Bush Rejects Labor’s Call to Punish China

[ The Bush Administration has expressed “callous disregard for workers in China” by refusing to punish China for violating the rights of workers. As the National Labor Committee has demonstrated, Wal-Mart, Nike, RCA, and other companies exploit lax labor and environmental policies in China to keep costs down and profits up. –BL ]

April 29, 2004 | New York Times


WASHINGTON, April 28 – With unusual fanfare, the Bush administration rejected on Wednesday an American labor organization’s demand that China be punished for gaining trade advantages by violating the rights of workers.

Four cabinet members – Commerce Secretary Donald L. Evans, Treasury Secretary John W. Snow, Labor Secretary Elaine L. Chao and Robert B. Zoellick, the United States trade representative – held a rare joint news conference where they repeatedly berated the petition, filed last month by the AFL-CIO, as “economic isolationism.”

With China routinely facing accusations of taking jobs from the United States, the decision may have political ramifications in several battleground states in the presidential campaign. The trade petition was endorsed by Senator John Kerry, the Democratic Party’s presumptive nominee, who has spent this week criticizing President Bush’s trade policies as failing to protect American jobs and American workers.

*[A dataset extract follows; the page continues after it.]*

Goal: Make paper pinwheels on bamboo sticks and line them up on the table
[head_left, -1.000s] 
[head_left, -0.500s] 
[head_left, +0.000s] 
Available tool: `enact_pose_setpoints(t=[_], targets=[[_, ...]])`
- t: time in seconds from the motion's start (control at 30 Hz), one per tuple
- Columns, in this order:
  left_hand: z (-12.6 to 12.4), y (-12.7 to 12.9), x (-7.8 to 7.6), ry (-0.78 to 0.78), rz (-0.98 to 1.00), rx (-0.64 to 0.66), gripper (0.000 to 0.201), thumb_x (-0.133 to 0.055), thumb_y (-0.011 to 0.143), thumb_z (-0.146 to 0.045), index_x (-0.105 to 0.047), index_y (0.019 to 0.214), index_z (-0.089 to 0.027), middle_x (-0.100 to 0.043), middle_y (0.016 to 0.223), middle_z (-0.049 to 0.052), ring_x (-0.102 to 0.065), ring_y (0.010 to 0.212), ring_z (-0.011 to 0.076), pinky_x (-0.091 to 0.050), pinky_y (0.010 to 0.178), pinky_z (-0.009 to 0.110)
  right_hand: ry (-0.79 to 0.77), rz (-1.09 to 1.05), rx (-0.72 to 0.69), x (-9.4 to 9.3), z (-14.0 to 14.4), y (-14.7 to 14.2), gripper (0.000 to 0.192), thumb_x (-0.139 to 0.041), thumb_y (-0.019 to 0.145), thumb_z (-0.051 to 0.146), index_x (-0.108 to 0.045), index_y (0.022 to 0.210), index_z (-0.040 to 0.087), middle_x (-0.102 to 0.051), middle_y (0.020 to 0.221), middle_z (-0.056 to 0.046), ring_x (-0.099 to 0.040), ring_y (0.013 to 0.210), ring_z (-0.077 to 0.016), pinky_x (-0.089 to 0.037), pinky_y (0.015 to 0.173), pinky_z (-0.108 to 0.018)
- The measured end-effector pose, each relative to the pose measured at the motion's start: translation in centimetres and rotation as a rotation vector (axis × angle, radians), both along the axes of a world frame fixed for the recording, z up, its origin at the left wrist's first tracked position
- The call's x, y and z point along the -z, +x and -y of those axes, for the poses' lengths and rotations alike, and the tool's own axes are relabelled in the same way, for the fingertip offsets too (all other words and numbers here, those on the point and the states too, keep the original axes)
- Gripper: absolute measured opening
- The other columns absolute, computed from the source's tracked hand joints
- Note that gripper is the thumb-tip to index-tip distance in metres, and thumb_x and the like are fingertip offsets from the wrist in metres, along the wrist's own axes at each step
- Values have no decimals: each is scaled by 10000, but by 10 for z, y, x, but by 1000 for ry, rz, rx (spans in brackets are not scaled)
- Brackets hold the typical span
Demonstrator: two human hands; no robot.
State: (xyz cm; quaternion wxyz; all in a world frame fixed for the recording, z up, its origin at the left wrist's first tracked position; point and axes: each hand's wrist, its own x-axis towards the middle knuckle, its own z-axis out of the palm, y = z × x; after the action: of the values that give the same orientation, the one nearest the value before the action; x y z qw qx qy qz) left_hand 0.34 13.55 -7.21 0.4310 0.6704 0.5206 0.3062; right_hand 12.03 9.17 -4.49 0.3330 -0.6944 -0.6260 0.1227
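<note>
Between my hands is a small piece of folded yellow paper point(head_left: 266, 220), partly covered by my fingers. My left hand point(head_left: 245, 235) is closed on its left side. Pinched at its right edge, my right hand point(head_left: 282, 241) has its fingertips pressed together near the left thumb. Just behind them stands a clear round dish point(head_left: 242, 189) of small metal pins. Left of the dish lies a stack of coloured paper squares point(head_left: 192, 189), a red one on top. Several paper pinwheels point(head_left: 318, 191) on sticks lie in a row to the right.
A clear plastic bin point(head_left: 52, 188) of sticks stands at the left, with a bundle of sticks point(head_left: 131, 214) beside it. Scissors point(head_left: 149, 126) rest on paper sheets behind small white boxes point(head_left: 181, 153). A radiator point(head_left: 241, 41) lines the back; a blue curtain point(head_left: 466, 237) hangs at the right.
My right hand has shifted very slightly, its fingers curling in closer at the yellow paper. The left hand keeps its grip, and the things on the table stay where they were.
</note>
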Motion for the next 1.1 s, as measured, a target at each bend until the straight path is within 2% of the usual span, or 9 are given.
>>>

The A.F.L.-C.I.O. petition said China violated the rights of its workers by suppressing strikes, banning independent trade unions and not enforcing minimum wage laws.

When asked if the subtext of the news conference was partisan politics, Mr. Evans demurred and sidestepped the question. “We’ve always been very clear that free, fair and open trade is important for the American economy,” he answered.

Business leaders were pleased with the administration’s decision.

Tom Donahue, the president of the Chamber of Commerce, said that workers’ rights should never be included in trade agreements.

“Had the administration accepted the petition, there would have been a number of negative consequences.” Mr. Donahue said. “We would have married forever human rights and trade, and that would have been a huge mistake.”

But union leaders expressed dismay. “President Bush proves himself to be, once again, the servant of his corporate donors,” said John J. Sweeney, president of the A.F.L.-C.I.O. “It is the multinational corporations who benefit from the artificially low wages and repressed rights of Chinese workers.”

Mark Levinson, the chief economist of Unite, the apparel union, said that the administration’s action underscored a clear division between big business and labor that could help the Kerry campaign.

“The concern out there about losing jobs is big,” Mr. Levinson said. “The signal this sends to China and any other country is they can do whatever they want to cut labor costs, even if it hurts American jobs and American competitiveness.”

Ms. Chao said that rather than condoning China’s labor policies, the United States had agreed to a new effort with China to ensure that it met its international labor commitments.

Mr. Evans said that “good, high-paying American jobs depend on trade with China.”

The administration officials said that if China cooperated in this effort to improve labor rights and moved toward a more flexible currency exchange, the United States would consider designating China a market economy – an elevation in its trade status that would include measures like protecting it from the current high penalties it faces in antidumping trade cases.

“The tool we have is the designation of China as a market economy,” Mr. Evans said.

Representative Sander M. Levin, Democrat of Michigan, said that argument was “lame.”

“They can’t seriously believe that China will give their workers the freedom of association and the right to collective bargaining in exchange for being eligible to be called a market economy,” Mr. Levin said. “I call that a callous disregard for workers in China.”

The administration officials also said they would reject a proposed trade petition by a coalition of American manufacturers making a similar complaint about China’s currency rates. The manufacturers argue that by pegging its currency to the dollar, China is keeping the prices of its exports artificially low, to the disadvantage of American companies.

Mr. Zoellick, the trade representative, did not reject the A.F.L.-C.I.O. petition’s contentions that China represses workers’ rights. But he said the administration preferred a cooperative approach.

“Accepting these petitions would take us down the path of economic isolationism, and that is a path we will not take,” he said. Critics point out that Mr. Zoellick’s office has often filed what they see as similar petitions, seeking action against countries to protect intellectual property rights, for example. The A.F.L-C.I.O. petition was the first case brought under the Trade Act of 1974 that seeks penalties for violations of workers’ rights.

Peter Morici, a professor of international business at the University of Maryland, said the petition made a strong case by seeking enforcement of international labor standards and not those of the United States.

“The labor complaint is something China and its lawyers should worry about,” Professor Morici said.